A rally was held last night at the headquarters of the Metal Workers’ Union of the ABC Area, in São Bernardo do Campo, São Paulo, the same place where former Brazilian president Luiz Inácio Lula da Silva delivered a historical speech in April before turning himself in to the police to start serving a 12-year sentence imposed by judge Sergio Moro.

The date and the venue were not chosen by chance. Eight months after Lula’s arrest, hundreds of activists once again gathered at the union headquarters to expose the injustices committed against the Workers’ Party leader.

A lawyer and friend of Lula, Luiz Eduardo Greenhalgh addressed the audience and recalled that the process that took the ex-president to prison was marked by arbitrary decisions aimed at stopping him from running for office in Brazil’s 2018 elections, making sure to perpetuate the coup.

“The judge that called himself a judge, who [allegedly] only ruled based on what was on the record and had no political motivation, is now the [appointed] minister of Justice of [president-elect Jair] Bolsonaro.

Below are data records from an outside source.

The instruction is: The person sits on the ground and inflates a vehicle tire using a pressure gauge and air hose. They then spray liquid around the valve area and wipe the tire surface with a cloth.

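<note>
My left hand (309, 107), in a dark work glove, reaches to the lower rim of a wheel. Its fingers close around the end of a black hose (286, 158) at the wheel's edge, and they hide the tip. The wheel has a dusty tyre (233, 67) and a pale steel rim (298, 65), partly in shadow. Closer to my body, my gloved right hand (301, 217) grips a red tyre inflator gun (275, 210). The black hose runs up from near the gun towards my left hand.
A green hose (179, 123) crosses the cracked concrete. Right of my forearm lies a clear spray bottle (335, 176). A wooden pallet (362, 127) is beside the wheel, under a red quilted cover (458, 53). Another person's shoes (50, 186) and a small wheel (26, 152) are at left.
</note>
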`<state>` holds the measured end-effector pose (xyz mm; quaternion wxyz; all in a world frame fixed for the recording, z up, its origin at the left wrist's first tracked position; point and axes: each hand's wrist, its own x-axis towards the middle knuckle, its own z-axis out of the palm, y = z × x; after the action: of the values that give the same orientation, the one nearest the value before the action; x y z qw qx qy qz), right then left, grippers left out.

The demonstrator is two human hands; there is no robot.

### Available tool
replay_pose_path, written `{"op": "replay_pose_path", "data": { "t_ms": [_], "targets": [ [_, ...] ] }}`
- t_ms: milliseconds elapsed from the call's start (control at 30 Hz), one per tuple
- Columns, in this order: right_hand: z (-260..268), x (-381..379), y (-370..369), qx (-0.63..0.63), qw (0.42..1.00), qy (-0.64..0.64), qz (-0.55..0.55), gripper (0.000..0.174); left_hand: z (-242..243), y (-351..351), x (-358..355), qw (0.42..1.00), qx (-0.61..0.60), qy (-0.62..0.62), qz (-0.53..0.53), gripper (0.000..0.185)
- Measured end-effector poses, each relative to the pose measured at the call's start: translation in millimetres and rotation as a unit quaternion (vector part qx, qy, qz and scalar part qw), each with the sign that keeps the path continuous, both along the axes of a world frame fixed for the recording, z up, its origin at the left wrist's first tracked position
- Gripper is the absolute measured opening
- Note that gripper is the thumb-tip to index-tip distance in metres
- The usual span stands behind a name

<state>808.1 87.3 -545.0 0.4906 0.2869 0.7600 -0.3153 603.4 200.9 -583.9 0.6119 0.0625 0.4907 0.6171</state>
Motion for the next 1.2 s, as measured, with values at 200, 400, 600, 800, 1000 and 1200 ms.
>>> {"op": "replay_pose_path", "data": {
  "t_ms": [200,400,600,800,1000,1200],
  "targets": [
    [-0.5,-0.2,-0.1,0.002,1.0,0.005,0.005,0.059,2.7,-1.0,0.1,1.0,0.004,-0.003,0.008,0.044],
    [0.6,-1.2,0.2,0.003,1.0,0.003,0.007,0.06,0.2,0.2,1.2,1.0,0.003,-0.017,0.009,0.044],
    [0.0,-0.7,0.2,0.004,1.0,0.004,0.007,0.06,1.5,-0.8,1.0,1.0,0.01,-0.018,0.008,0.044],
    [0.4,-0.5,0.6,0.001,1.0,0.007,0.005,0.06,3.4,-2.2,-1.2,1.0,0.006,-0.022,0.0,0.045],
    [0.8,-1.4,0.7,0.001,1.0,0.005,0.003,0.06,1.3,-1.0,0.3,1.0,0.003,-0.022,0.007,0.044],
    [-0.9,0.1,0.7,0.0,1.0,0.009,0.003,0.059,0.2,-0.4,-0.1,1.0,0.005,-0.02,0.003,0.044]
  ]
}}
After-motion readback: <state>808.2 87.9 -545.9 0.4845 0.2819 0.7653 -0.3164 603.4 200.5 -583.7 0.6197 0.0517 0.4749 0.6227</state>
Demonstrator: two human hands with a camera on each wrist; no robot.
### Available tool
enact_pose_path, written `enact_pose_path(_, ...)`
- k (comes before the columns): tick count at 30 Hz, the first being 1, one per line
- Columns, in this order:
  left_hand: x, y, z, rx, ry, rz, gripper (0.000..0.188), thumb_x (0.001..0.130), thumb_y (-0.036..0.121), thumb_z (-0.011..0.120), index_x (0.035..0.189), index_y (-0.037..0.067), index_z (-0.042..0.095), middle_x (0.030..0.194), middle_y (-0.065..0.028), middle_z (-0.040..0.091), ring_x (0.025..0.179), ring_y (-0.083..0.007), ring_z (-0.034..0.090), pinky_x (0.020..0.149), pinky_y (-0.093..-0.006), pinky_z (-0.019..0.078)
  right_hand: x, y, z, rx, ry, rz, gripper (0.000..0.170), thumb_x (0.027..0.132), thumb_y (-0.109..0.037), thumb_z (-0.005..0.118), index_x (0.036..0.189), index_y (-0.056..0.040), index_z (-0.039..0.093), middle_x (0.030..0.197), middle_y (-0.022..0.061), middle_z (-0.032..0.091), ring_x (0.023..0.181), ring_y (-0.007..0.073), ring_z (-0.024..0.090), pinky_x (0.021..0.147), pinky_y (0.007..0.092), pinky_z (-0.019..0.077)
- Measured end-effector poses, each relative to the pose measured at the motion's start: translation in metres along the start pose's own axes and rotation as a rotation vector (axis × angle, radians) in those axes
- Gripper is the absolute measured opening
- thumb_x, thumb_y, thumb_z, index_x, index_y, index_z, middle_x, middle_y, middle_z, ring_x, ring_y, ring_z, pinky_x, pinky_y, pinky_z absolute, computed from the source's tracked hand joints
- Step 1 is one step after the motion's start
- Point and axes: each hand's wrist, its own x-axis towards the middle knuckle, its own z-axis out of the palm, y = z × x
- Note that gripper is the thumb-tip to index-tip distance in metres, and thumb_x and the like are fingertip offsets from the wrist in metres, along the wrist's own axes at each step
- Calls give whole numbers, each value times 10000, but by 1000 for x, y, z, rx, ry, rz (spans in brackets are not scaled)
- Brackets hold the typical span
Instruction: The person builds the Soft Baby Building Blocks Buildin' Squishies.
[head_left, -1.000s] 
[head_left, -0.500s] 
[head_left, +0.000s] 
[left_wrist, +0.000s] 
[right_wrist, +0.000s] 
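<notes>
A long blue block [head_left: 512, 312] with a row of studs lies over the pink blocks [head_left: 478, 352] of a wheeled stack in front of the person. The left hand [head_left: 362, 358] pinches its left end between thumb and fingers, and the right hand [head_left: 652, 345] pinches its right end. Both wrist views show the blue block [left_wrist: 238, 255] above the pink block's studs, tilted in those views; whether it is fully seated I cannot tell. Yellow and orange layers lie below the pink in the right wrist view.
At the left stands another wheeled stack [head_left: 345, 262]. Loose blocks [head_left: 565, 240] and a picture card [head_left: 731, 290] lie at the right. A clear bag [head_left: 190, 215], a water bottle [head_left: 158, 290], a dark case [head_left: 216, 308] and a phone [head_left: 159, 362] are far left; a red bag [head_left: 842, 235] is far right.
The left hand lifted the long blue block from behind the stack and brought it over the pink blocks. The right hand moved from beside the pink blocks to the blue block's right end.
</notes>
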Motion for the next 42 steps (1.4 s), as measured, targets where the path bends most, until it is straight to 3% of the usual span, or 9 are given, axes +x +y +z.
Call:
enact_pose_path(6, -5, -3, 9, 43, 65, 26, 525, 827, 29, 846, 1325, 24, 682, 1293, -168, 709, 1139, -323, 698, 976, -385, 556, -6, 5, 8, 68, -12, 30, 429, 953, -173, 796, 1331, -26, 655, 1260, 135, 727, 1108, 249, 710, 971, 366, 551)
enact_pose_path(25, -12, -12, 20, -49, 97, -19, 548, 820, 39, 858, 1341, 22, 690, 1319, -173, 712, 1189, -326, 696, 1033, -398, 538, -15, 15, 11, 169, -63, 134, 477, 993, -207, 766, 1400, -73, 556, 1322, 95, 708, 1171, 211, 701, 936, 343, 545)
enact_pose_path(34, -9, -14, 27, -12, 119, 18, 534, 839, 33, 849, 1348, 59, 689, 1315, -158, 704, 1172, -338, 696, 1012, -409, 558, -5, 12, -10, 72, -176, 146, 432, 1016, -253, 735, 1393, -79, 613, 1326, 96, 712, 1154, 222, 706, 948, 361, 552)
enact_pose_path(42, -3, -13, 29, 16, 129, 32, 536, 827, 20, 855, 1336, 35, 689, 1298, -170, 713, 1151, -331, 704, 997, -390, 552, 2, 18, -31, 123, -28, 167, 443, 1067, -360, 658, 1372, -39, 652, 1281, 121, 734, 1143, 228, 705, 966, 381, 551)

Now we know the reason behind the persecution [against Lula],” Greenhalgh said. The lawyer argued that, as Lula did not receive a fair trial, Brazil was hijacked by a group that is willing to serve the interests of the bourgeoisie and persecute left-wing organizations.

The representative of the national board of the Landless Workers’ Movement (MST) Raul Amorim pointed out that the National Day of Struggle to Free Lula needs class solidarity to stay the course. “The [Free Lula] committees must gather and fight the battle of ideas. Reach out to the outskirts, to the grassroots. There needs to be grassroots work every day,” he said.

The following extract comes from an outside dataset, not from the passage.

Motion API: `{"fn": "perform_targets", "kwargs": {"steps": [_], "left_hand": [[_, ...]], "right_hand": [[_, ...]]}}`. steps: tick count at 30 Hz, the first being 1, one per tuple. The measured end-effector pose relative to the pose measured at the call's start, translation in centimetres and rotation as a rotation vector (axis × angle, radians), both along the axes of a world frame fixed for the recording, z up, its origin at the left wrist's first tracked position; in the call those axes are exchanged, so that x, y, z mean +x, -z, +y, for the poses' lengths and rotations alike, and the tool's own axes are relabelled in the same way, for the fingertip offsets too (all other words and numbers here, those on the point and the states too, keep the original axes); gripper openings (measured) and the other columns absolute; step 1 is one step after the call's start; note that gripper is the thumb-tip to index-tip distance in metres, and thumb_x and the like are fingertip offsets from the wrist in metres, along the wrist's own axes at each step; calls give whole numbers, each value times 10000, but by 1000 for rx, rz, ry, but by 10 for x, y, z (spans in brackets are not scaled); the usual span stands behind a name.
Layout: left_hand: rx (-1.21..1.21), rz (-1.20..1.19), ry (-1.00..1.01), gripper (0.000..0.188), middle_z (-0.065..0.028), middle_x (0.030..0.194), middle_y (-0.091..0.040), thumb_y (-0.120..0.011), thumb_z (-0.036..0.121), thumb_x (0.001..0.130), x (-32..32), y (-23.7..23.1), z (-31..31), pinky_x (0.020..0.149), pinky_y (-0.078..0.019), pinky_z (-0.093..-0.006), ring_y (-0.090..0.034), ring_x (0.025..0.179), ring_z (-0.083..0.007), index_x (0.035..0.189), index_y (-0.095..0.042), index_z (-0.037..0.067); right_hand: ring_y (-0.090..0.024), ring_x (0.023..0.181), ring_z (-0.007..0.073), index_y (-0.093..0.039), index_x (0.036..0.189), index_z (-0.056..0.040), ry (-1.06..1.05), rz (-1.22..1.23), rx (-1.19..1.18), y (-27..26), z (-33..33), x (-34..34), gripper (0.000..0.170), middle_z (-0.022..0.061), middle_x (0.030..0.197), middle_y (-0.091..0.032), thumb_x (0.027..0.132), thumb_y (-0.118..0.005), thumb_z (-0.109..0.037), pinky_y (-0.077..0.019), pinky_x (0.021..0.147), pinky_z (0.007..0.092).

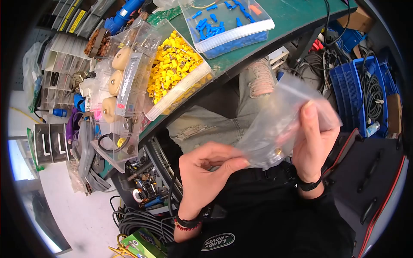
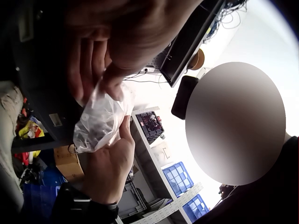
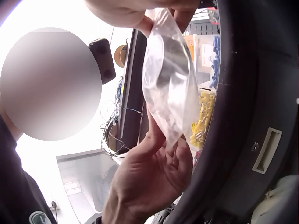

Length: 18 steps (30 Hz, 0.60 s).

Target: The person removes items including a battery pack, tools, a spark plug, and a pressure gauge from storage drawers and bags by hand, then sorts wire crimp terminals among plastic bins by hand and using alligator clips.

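One left hand [image 1: 198,177], one right hand [image 1: 316,139], each grip in a pinch on one clear bag [image 1: 269,129].

The small items [image 1: 278,152] in the plastic bag [image 1: 279,118] are too blurred to identify.

Black top [image 1: 275,223]; chest badge [image 1: 218,241] a dark oval, pale rim, pale LAND ROVER lettering. Trousers [image 1: 215,129] faded, pale, ripped, frayed threads across the holes. Left wrist: black band [image 1: 187,222], red beads [image 1: 189,228]. Right: black strap [image 1: 309,185], plain.
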<state>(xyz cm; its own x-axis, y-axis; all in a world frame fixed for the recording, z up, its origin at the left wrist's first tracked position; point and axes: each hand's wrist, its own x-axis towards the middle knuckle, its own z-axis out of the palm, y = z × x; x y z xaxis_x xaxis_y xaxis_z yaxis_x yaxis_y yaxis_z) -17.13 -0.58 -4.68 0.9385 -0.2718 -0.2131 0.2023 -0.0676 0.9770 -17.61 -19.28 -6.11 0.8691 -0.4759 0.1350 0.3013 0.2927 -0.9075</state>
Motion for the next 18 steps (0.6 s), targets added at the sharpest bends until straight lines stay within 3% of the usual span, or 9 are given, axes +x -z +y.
{"fn": "perform_targets", "kwargs": {"steps": [3, 6, 8, 10, 11, 13, 14, 15, 18], "left_hand": [[-248, 61, 45, 172, -115, 917, -721, -715, 9, 841, 0, 7, -5, 791, -535, -260, -676, 841, -126, 988, -671, -69], [-129, -74, 20, 133, -76, 885, -704, -663, 54, 901, -7, 14, -2, 754, -505, -222, -642, 819, -90, 980, -654, -53], [-165, -123, -121, 140, -50, 848, -685, -642, 90, 923, -10, 30, 0, 709, -477, -205, -612, 775, -70, 969, -644, -42], [-197, -177, -271, 158, -25, 811, -666, -622, 126, 946, -10, 33, -1, 665, -450, -187, -583, 731, -50, 958, -635, -31], [-176, -206, -321, 170, -7, 789, -644, -615, 147, 953, -9, 30, -3, 639, -422, -179, -556, 708, -39, 950, -630, -23], [-156, -238, -372, 184, 10, 766, -622, -608, 168, 960, -8, 27, -3, 613, -394, -171, -530, 684, -29, 941, -625, -14], [-107, -249, -342, 220, -25, 851, -631, -570, 201, 981, -10, 27, -2, 707, -434, -212, -560, 767, -62, 959, -595, -16], [-59, -260, -310, 255, -60, 936, -641, -531, 235, 1002, -11, 26, -2, 801, -474, -252, -591, 849, -96, 977, -564, -18], [-210, -238, -256, 201, -74, 986, -652, -605, 150, 953, -12, 27, -2, 821, -502, -274, -620, 901, -118, 1038, -575, -29]], "right_hand": [[-483, 757, 37, -634, 909, -6, 83, -20, -36, -2, -4, 6, 175, -15, 824, -597, 947, -620, -176, -362, 685, 204], [-473, 746, 44, -632, 911, -1, 11, -32, 59, -7, 2, 10, 196, -13, 819, -589, 943, -630, -195, -352, 677, 207], [-553, 739, 69, -636, 941, 15, -46, -34, 62, -8, -1, 10, 249, 22, 864, -629, 932, -649, -234, -412, 691, 216], [-694, 728, 179, -605, 1084, 63, -248, -80, 78, -3, -1, 11, 264, 95, 784, -703, 872, -685, -73, -536, 711, 269], [-693, 824, 158, -656, 1047, 53, -381, 11, 11, -5, -7, 8, 265, 84, 831, -719, 814, -739, -41, -535, 725, 264], [-690, 800, 141, -682, 985, 42, -411, 45, -130, -1, -8, 7, 217, 82, 830, -721, 796, -756, -36, -534, 718, 257], [-687, 777, 123, -708, 923, 31, -434, 82, -273, 0, -8, 7, 170, 79, 828, -723, 778, -773, -31, -533, 710, 251], [-681, 731, 106, -733, 840, 11, -414, 133, -234, -3, -7, 7, 99, 72, 800, -723, 769, -782, -36, -530, 678, 235], [-679, 699, 105, -739, 844, 0, -365, 111, -164, 3, -7, 6, 102, 72, 782, -724, 758, -786, -31, -525, 643, 227]]}}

For the national chair of Workers’ Party, Gleisi Hoffmann, her fellow party member Lula is a symbol of the struggle for a country with more equality and development. “As he [Lula] told us here in this union eight months ago before he decided to [turn himself in to] go to prison, ‘I’m not myself, I’m an idea, and ideas travel the world.’ It’s his idea that is here among us. The idea that the people can have and enjoy rights,” she said.

By the end of the rally, the Workers’ Party presidential candidate in the country’s recent election, Fernando Haddad, read a letter sent by the ex-president to activists: “I will not exchange my dignity for my freedom,” Lula wrote, possibly referring to recurring cases of immunity-seekers who turn state’s evidence in Operation Car Wash.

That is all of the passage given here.